Here’s a look at today’s headlines:

Raul Turrieta, chairperson for the 6th Annual James H. Pirtle Walk for the Heroes, 2015, told the Silver City Town Council at its Aug. 11 meeting, the event would be held on Sept. 26. The Walk is a community-driven fundraiser in support of local military families, a news release said, and honors James H. Pirtle, Army Specialist, who was killed in Iraq on Oct. 4, 2003. Approximately 1,945 veterans live in Grant County, with about 25 being 100% disabled, according to Turrieta.  The Walk this year, Turrieta said, will be from Hurley to Bataan Memorial Park near Santa Clara and will start at 9 a.m., with registration beginning at 7 a.m.

The Summit Healthcare business center and Ultimate Fitness are conducting the fourth annual School Supply Drive in Deming.  The fitness center is now accepting donations of school supplies.  Drop-off boxes can be found at Mango Maddie’s Ultimate Fitness, Summit Healthcare and Summit Rehabilitation.

With New Mexico’s students heading back to school, Governor Susana Martinez announced Mondayan online tutoring service to help them succeed in the classroom. Students can access the service – called Brainfuse – with the click of a mouse, allowing them to connect with tutors in real-time.  “I believe that every child can learn, and I am committed to giving them the tools they need to help them succeed,” Governor Martinez said. “With this online service, our kids can work one-on-one with professional tutors when they need help with their homework. This ensures that they continue to get the help they need even when they are away from the classroom.”

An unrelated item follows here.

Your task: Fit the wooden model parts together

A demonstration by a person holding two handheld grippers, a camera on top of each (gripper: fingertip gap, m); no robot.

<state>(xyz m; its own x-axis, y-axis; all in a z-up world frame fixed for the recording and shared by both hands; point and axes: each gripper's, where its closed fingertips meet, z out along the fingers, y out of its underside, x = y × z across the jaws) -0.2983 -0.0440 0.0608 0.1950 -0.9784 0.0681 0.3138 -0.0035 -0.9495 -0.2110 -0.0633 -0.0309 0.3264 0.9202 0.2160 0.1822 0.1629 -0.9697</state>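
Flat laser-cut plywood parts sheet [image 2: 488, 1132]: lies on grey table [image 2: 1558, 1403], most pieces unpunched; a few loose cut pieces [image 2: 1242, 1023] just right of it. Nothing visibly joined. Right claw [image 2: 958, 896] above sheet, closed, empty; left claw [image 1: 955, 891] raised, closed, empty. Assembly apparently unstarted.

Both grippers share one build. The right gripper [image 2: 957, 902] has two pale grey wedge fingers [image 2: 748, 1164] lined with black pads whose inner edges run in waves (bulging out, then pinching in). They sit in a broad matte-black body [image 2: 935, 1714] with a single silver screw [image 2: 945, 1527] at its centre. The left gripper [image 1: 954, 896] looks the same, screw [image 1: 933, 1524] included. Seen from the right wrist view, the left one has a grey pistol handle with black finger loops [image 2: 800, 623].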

First District Judge Francis Mathew ruled today against the New Mexico Public Education Department (PED) in its attempt to dismiss a law suit brought by the National Education Association- New Mexico (NEA-NM).  The NEA-NM lawsuit, which seeks to nullify the Teacher Evaluation system imposed by the PED was filed in September, 2014. The lawsuit claims Secretary Skandera has usurped the authority of local school districts in an unconstitutional move to determine evaluation policies and procedures. While no date was set for the trial, the Judge ruled the parties may proceed with discovery.  This ruling comes on the heels of an earlier win by NEA-NM that the PED violated the “Inspection of Public Records Act” when it failed for many months to disclose data to prove a statement that the teacher evaluation system put in place under the Richardson administration had failed because it determined that more than 99% of all teachers were proficient.